Words used like love, friend, happy are used in normal tweets whereas racist/sexist can be found in words like trump, black, politics etc.

In [None]:
vect = CountVectorizer().fit(X_train)
vect

In [None]:
print('Total features =', len(vect.get_feature_names()))
print(vect.get_feature_names()[::5000])

In [None]:
X_train_vectorized = vect.transform(X_train)
X_train_vectorized

### Naive Bayes

In [None]:
model = MultinomialNB()
model.fit(X_train_vectorized, y_train)
pred = model.predict(vect.transform(X_val))
print('F1 :', f1_score(y_val, pred))

### Logistic Regression

In [None]:
model = LogisticRegression()
model.fit(X_train_vectorized, y_train)
pred = model.predict(vect.transform(X_val))
print('F1 :', f1_score(y_val, pred))

Logistic Regression performed well then Naive Bayes for the default parameters. Thus, we will be using only Logistic Regression ahead.

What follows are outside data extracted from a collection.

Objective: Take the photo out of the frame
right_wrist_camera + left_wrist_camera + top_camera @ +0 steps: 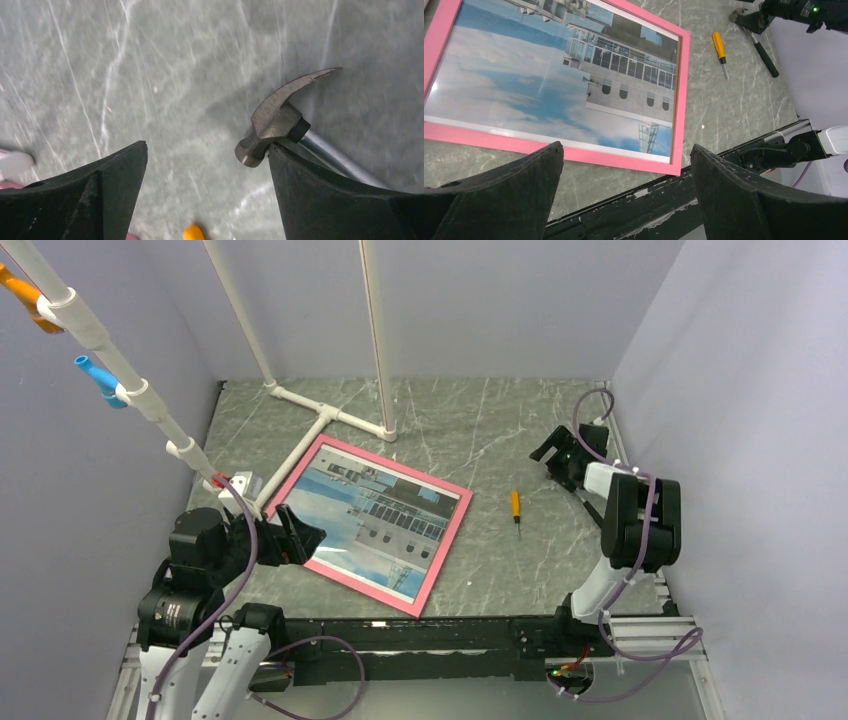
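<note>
The pink frame (446, 548) lies flat and face up in the middle of the table, with the photo (375, 525) of blue sky and a grey-white building still inside it. In the left wrist view the frame (679, 100) and photo (524, 85) fill the upper left. My left gripper (305, 530) hovers open over the frame's near-left corner and holds nothing; from its own camera it (626, 155) sits above the frame's near edge. My right gripper (552, 453) is open at the far right, away from the frame. In its own view the right gripper (207, 150) is empty above the bare table.
An orange-handled screwdriver (516, 506) lies right of the frame. A claw hammer (272, 122) rests on the table beside my right finger. The white pipe stand (320, 425) stands just behind the frame's far-left side. Grey walls close in three sides.
</note>
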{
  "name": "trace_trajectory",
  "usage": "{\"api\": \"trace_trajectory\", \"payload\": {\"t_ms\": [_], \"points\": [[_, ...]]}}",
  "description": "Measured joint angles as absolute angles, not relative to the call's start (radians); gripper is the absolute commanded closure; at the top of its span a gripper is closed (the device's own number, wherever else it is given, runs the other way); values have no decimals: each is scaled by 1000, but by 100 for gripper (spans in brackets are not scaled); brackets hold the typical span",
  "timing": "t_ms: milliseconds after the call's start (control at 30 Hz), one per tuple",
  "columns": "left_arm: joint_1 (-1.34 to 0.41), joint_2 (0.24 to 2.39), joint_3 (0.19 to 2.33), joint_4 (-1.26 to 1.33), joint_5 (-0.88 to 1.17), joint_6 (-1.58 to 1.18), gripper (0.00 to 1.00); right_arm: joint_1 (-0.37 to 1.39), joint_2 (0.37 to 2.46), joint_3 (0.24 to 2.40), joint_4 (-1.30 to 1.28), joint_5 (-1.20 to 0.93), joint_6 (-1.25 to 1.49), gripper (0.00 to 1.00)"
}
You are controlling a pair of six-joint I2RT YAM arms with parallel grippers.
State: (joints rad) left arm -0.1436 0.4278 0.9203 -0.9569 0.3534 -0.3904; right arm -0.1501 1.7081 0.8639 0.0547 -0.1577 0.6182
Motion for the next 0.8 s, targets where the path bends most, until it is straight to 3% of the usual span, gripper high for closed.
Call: {"api": "trace_trajectory", "payload": {"t_ms": [800], "points": [[-144,410,920,-970,351,-413,1,-299,1951,1161,44,-167,712,7]]}}
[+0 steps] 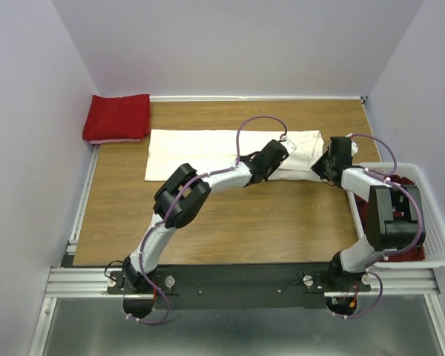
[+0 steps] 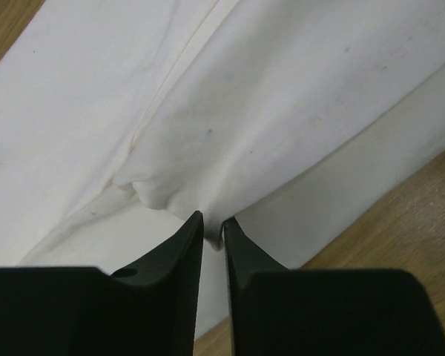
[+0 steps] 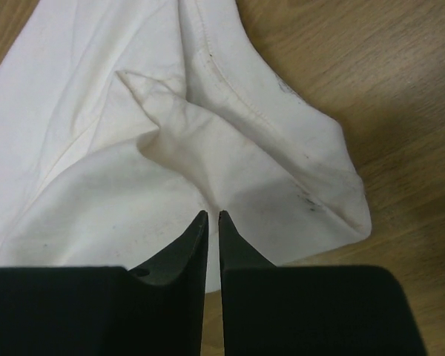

Lets now rescale the data using tf-idf

### Tfidf

In [None]:
# Fit the TfidfVectorizer to the training data specifiying a minimum document frequency of 5
vect = TfidfVectorizer().fit(X_train)
print('Total Features =', len(vect.get_feature_names()))
X_train_vectorized = vect.transform(X_train)

model = LogisticRegression()
model.fit(X_train_vectorized, y_train)
pred = model.predict(vect.transform(X_val))
print('F1: ', f1_score(y_val, pred))

tf-idf not performed well for this data.

## Bag-of-Words with more than one word (n-grams)

### min_df & n-grams

In [None]:
vect = CountVectorizer(min_df = 2, ngram_range = (1,2)).fit(X_train)
X_train_vectorized = vect.transform(X_train)
print('Total Features =', len(vect.get_feature_names()))

model = LogisticRegression()
model.fit(X_train_vectorized, y_train)
pred = model.predict(vect.transform(X_val))
print('F1: ', f1_score(y_val, pred))

### Hyper parameter tuning

In [None]:
pipe = make_pipeline(CountVectorizer(), LogisticRegression())
param_grid = {"logisticregression__C": [0.01, 0.1, 1, 10, 50, 100],
              "countvectorizer__min_df": [1,2,3],
              "countvectorizer__ngram_range": [(1,1), (1,2), (1,3)]}
grid = GridSearchCV(pipe, param_grid, cv = 5, scoring = 'f1', n_jobs = -1)
grid.fit(X_train, y_train)
print('Best parameters:', grid.best_params_)

In [None]:
vect = CountVectorizer(min_df = 1, ngram_range = (1,1)).fit(X_train)
X_train_vectorized = vect.transform(X_train)
print('Total Features =', len(vect.get_feature_names()))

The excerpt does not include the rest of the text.